Bondamanjak

Le ministère de l’agriculture mis en cause dans un rapport sur le chlordécone

« JUGE ET PARTIE »

Avec les années 1980, « l’utilisation du chlordécone sera relancée, avec l’approbation des pouvoirs publics », rappelle Pierre-Benoît Joly. En 1981, une autorisation de vente est délivrée en France pour un insecticide à base de chlordécone. « Comment la Commission des toxiques a-t-elle pu ignorer les signaux d’alerte mentionnés précédemment : les données sur les risques avérés publiées dans de nombreux rapports aux Etats-Unis, le classement du chlordécone dans le groupe des cancérigènes potentiels, les données sur l’accumulation de cette molécule dans l’environnement aux Antilles françaises ? », s’étonne Pierre-Benoît Joly.

« Ce point est assez énigmatique », ajoute le sociologue, car « le procès-verbal de la Commission des toxiques est introuvable. » « Les risques non prouvés mais fortement plausibles ne permettent pas (à l’époque) de contrebalancer les intérêts agronomiques avérés », constate-t-il. Le témoignage rétrospectif d’un membre de la commission « confirme l’influence des intérêts économiques ».

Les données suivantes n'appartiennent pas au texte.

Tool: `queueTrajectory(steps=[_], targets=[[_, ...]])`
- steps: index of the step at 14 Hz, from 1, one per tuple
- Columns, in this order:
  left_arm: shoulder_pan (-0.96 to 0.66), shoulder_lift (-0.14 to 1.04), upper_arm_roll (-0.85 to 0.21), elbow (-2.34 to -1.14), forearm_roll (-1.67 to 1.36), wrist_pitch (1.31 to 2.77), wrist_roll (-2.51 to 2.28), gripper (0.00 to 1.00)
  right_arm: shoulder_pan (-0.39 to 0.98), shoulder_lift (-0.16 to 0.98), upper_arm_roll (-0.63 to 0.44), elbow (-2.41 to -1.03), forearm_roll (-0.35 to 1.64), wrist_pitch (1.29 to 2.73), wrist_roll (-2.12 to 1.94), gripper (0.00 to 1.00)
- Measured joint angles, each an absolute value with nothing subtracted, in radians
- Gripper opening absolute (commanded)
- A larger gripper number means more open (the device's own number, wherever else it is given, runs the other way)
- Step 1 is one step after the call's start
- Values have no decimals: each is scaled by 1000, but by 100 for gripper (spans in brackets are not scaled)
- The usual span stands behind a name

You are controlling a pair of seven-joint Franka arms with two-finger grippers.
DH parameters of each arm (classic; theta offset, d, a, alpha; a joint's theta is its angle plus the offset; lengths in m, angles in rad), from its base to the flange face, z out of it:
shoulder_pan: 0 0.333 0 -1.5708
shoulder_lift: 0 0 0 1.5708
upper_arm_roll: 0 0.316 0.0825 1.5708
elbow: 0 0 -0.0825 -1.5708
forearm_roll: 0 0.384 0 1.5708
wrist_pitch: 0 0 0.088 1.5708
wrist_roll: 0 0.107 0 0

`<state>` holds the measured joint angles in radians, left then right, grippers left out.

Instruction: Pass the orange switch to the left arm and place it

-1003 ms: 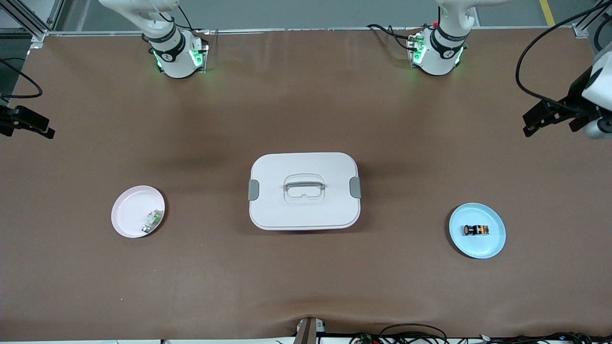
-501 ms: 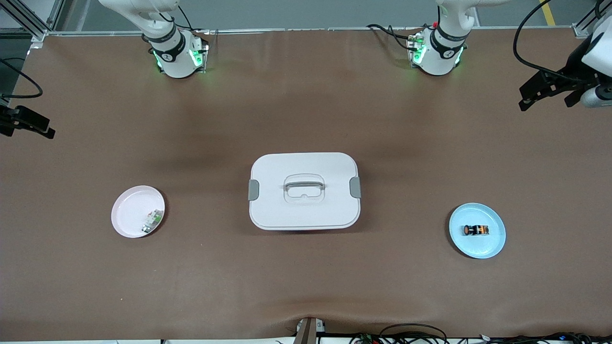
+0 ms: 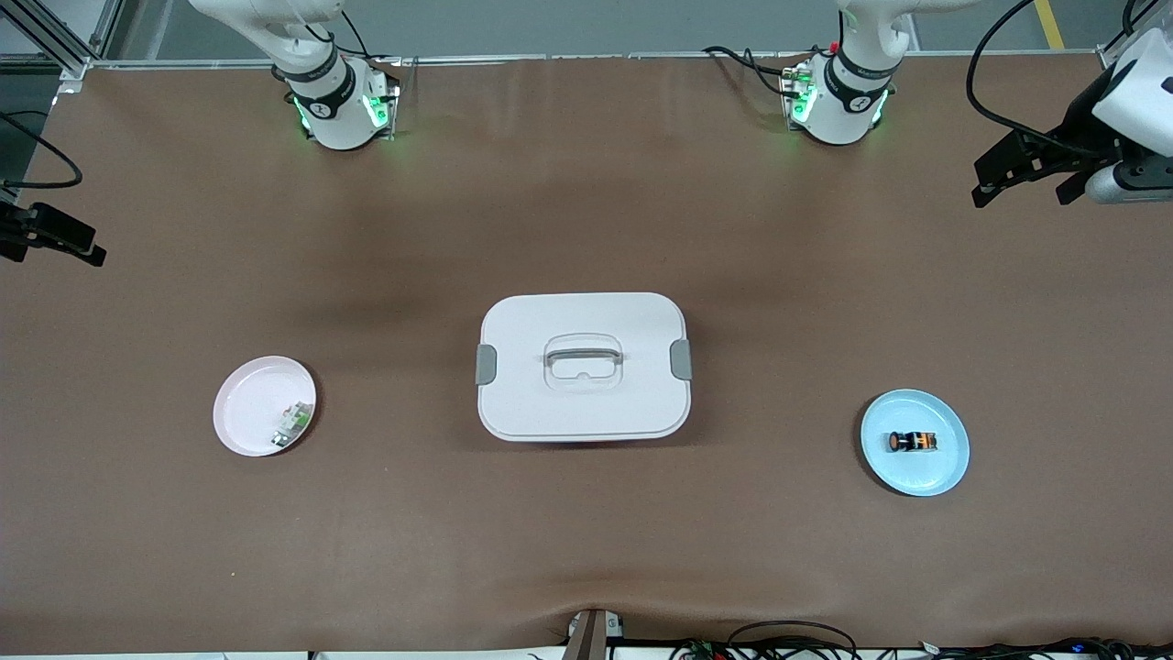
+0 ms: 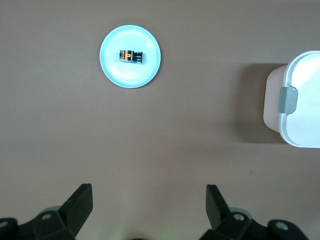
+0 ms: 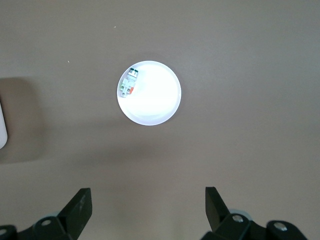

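The orange switch lies on its side in the pale blue plate at lower right of the front view. It is probably light, rigid and prone to rolling, so pinching across its black cylindrical body looks safest. The glossy white box sits mid-frame on the matte brown bench. The left end effector hovers spread at upper right; the right end effector waits spread at the frame's left edge.

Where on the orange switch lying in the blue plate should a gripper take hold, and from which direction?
Probably across the middle of its short black body, coming straight down. The orange switch lies on its side in the shallow blue plate, long axis along the table, so its long flanks are exposed. The open left gripper is the closer one.
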<state>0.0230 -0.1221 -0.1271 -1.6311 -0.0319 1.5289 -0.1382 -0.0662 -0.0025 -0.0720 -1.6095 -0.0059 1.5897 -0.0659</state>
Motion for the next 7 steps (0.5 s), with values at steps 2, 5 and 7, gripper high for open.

Le rapport pointe le rôle joué par le ministère de l’agriculture, qui « exerce un monopole de compétences qu’il ne partage ni avec l’environnement ni avec la santé » et « se trouve en situation de juge et partie ». Le sociologue indique que la direction générale de l’alimentation (DGAL) et l’Agence française de sécurité sanitaire des aliments (Afssa) traînaient les pieds pour transmettre les documents de l’époque à leur homologue de l’environnement et du travail (Afsset).

Qui plus est, « les archives concernant ce dossier n’ont pas été conservées par les directions départementales de l’agriculture à la Martinique et en Guadeloupe ».

Les circonstances dans lesquelles le dossier du chlordécone a ressurgi tiennent plus de « l’arrangement hétérogène  » que d’une surveillance maîtrisée : une étudiante stagiaire exhume, en 1996, des rapports de 1977 et 1978, un ingénieur connaît un laboratoire métropolitain capable de rechercher le chlordécone, ainsi que « des agents de l’administration qui ne se contentent pas d’appliquer les procédures standards mais qui sont attentifs aux signaux faibles »…

L’affaire du chlordécone éclate vraiment en 1999, des travaux scientifiques sont alors lancés pour évaluer l’exposition à l’insecticide, débouchant enfin sur des décisions politiques, avec un plan d’action pour la période 2008-2010. Trois décennies après les premiers signaux.